EXERCISE DESCRIPTION
From the data, copy out every line in which the word "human" appears.

Dataset excerpts
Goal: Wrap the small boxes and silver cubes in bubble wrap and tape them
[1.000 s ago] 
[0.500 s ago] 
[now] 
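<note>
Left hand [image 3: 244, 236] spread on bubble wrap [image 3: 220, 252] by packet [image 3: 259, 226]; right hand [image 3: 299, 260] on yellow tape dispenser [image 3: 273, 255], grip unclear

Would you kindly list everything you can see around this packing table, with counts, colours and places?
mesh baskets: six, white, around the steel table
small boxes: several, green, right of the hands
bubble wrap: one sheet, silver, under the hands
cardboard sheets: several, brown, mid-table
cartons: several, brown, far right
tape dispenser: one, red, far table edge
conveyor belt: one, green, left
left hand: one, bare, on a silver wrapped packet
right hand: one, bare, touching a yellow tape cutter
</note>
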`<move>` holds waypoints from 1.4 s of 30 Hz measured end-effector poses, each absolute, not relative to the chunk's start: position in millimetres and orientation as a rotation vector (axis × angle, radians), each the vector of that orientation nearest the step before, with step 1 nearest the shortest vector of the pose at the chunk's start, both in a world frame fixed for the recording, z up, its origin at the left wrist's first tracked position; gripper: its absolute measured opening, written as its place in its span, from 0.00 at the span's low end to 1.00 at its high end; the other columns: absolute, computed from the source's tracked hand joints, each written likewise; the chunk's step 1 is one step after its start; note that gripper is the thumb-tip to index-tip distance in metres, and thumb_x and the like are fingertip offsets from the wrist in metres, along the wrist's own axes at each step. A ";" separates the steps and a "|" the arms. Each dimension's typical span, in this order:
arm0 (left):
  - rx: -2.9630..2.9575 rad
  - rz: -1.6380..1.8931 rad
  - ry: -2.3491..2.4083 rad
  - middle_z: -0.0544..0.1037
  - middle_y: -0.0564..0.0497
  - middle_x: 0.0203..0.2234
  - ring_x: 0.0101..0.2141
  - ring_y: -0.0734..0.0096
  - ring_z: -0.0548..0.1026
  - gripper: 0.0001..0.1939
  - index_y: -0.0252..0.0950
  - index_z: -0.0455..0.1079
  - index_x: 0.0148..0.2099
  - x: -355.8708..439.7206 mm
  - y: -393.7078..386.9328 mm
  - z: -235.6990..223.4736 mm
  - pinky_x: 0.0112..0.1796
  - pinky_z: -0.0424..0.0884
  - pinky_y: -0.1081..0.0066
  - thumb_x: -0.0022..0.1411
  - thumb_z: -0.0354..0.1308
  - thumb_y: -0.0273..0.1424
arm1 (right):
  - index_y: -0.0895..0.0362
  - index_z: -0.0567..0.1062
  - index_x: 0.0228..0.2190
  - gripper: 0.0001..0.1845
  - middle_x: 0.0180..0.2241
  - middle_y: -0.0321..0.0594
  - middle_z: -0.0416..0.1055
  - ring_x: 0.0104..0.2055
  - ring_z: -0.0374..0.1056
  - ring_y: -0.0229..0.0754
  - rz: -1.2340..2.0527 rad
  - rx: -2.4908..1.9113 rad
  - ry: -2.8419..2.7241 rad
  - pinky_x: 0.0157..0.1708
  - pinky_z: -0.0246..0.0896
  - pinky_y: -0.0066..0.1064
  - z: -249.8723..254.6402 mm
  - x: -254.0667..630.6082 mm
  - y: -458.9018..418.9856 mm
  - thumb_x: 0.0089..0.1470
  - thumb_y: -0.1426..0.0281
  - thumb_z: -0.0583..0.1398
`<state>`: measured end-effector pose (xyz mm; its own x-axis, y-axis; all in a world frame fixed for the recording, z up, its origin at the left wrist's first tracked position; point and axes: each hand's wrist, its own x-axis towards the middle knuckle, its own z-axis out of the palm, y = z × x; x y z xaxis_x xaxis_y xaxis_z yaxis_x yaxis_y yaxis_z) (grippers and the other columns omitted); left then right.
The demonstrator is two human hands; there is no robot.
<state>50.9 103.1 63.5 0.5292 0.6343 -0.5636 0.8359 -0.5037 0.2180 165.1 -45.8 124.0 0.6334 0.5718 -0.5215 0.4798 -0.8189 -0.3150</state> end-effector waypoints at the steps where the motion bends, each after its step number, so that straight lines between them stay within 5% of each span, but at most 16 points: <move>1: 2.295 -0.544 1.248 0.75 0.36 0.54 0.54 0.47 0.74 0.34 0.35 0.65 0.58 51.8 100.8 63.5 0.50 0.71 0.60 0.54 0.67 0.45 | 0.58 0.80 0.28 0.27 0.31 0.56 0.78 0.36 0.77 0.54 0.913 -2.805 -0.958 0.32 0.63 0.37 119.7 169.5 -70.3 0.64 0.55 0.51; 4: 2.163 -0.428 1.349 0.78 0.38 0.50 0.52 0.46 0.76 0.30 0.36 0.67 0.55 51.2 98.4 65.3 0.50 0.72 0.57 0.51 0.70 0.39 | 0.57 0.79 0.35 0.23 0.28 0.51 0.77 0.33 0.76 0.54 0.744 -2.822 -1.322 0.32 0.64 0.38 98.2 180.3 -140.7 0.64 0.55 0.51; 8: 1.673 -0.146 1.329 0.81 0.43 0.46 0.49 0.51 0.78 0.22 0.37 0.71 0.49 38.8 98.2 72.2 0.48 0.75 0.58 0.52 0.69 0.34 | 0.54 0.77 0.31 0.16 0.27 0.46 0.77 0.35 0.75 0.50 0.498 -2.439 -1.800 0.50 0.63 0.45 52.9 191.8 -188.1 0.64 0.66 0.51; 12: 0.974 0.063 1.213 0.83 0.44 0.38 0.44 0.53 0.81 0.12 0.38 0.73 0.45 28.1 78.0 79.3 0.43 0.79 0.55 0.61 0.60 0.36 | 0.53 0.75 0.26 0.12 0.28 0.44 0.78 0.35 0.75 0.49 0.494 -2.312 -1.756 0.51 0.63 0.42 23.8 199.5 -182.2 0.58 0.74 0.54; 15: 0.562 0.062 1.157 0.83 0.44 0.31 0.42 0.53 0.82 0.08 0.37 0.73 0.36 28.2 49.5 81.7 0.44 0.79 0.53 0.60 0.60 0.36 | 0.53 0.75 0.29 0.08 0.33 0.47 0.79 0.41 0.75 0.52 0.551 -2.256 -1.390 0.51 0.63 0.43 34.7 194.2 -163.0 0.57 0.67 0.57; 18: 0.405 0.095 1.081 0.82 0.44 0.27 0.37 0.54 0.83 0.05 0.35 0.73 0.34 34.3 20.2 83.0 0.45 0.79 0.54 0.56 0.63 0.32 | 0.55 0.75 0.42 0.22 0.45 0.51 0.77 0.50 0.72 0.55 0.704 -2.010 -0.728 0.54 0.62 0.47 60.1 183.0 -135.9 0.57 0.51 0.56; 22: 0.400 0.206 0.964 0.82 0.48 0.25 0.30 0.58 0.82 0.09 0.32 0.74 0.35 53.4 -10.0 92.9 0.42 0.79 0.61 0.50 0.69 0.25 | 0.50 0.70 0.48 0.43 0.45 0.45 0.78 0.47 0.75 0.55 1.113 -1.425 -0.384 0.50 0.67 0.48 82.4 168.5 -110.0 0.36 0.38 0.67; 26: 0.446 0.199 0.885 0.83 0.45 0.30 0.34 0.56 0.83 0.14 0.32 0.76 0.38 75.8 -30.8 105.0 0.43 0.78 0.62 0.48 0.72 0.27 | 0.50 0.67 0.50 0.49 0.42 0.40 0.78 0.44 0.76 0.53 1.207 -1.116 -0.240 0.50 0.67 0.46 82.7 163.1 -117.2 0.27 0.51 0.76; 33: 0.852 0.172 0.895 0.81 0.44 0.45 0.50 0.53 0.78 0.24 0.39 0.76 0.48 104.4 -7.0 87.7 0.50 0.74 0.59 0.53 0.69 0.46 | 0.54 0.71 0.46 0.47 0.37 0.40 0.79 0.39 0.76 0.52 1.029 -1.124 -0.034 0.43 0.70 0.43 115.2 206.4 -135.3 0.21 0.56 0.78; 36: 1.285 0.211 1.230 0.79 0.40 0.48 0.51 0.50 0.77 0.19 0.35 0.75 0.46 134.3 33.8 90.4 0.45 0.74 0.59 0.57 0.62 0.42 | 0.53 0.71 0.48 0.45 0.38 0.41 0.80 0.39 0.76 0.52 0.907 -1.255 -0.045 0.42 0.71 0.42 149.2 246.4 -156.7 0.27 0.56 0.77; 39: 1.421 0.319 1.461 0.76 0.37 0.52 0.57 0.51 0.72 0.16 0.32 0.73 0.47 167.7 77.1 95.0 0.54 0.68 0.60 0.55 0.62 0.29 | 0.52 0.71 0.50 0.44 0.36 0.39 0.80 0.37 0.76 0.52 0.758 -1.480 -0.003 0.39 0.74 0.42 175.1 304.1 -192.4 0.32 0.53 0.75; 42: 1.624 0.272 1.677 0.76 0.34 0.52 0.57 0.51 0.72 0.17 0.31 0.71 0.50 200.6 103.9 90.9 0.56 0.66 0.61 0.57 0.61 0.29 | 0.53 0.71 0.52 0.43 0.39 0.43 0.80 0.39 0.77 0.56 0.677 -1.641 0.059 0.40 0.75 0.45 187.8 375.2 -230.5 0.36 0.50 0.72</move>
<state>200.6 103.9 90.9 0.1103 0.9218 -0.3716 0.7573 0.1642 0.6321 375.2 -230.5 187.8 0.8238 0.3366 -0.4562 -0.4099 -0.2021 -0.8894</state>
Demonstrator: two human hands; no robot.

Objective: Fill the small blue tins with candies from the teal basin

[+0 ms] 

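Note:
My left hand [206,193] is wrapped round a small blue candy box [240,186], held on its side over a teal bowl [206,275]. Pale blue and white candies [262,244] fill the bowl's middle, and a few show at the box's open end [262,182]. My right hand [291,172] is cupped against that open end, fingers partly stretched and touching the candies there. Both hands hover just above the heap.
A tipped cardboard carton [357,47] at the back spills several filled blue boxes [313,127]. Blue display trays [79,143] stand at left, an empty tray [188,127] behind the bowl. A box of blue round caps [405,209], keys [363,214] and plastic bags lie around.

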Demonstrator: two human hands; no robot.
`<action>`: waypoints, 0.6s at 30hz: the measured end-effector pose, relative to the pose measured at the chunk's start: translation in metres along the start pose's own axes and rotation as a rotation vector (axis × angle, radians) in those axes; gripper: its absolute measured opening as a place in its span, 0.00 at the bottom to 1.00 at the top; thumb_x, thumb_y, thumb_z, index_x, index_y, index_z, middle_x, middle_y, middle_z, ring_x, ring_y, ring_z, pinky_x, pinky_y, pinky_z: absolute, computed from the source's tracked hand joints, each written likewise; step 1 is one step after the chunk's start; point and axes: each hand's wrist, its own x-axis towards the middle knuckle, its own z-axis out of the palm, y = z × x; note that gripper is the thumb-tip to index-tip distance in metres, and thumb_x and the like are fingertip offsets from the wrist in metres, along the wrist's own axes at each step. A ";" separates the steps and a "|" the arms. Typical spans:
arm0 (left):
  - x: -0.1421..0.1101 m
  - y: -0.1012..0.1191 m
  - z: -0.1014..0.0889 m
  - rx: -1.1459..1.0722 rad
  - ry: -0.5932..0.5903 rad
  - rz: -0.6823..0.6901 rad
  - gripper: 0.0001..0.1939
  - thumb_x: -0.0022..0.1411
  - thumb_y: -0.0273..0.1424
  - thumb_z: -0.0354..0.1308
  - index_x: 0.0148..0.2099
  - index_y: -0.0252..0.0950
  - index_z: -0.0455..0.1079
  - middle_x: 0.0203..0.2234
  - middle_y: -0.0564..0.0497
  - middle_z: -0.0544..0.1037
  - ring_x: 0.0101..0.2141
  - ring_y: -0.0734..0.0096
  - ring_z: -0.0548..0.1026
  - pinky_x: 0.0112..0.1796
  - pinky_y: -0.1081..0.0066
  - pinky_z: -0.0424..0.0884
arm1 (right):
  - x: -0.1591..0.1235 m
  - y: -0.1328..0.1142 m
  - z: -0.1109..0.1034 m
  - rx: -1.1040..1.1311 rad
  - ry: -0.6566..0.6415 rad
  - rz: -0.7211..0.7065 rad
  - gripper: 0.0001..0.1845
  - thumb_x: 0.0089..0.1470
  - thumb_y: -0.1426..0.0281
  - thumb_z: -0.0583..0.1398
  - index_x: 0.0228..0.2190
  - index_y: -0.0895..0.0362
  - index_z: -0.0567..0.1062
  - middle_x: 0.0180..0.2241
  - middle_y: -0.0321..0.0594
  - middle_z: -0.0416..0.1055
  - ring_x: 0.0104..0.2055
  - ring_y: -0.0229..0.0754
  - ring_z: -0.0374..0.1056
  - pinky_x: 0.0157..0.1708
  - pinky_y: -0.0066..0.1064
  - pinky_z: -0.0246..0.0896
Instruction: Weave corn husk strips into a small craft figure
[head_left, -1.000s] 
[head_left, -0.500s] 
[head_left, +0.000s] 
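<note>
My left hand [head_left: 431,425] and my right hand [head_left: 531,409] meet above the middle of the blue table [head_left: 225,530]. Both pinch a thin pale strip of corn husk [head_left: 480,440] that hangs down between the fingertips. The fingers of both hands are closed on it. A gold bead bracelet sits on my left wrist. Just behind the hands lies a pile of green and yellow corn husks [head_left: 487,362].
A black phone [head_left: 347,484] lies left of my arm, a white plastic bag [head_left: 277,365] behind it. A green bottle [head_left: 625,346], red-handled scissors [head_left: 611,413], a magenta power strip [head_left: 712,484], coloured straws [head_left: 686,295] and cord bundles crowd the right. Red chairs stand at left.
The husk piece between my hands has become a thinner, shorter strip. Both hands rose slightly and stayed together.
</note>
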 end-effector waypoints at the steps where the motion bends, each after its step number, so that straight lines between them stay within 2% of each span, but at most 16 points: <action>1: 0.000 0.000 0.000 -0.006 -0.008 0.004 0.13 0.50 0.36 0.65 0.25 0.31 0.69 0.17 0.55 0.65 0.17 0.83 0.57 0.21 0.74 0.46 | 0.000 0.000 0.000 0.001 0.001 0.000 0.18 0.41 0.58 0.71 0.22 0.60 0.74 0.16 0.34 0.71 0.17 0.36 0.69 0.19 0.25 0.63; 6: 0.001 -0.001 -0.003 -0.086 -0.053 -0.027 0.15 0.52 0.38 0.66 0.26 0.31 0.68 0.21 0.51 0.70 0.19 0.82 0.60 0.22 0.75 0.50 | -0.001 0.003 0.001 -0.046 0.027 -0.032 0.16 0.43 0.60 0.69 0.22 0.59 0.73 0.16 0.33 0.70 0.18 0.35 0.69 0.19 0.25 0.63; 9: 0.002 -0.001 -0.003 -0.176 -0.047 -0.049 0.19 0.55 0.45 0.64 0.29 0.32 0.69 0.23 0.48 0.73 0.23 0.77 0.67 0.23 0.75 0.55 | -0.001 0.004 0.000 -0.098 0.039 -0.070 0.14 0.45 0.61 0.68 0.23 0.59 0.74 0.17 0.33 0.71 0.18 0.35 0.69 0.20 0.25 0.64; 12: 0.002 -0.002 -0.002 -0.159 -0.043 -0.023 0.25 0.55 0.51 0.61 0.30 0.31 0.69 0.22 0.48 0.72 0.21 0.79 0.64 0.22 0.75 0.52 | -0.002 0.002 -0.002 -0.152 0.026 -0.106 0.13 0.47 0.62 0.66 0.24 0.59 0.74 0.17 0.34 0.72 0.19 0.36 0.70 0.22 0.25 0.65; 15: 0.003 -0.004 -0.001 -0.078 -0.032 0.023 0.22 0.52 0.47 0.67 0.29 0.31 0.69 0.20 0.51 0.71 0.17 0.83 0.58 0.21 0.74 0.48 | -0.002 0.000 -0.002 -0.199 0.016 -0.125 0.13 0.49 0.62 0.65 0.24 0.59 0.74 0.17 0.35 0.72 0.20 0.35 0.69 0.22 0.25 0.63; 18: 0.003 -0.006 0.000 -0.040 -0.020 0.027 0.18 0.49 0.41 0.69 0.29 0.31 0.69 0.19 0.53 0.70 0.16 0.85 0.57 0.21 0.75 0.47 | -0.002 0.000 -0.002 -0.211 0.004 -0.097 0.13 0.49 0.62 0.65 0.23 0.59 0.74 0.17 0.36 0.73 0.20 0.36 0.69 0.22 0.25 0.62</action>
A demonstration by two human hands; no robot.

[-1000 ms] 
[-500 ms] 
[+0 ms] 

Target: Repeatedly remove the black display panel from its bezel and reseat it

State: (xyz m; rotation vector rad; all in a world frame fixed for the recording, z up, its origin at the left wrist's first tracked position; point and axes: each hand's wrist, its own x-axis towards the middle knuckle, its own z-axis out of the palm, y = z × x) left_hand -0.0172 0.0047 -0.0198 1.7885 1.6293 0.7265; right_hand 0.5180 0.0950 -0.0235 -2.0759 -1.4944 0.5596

WRITTEN RESPONSE
The demonstrator is two human hands; there is no robot.
Demonstrator: two human hands; no robot.
Demonstrator: two human hands; no robot.
A demonstration by two human hands; no robot.

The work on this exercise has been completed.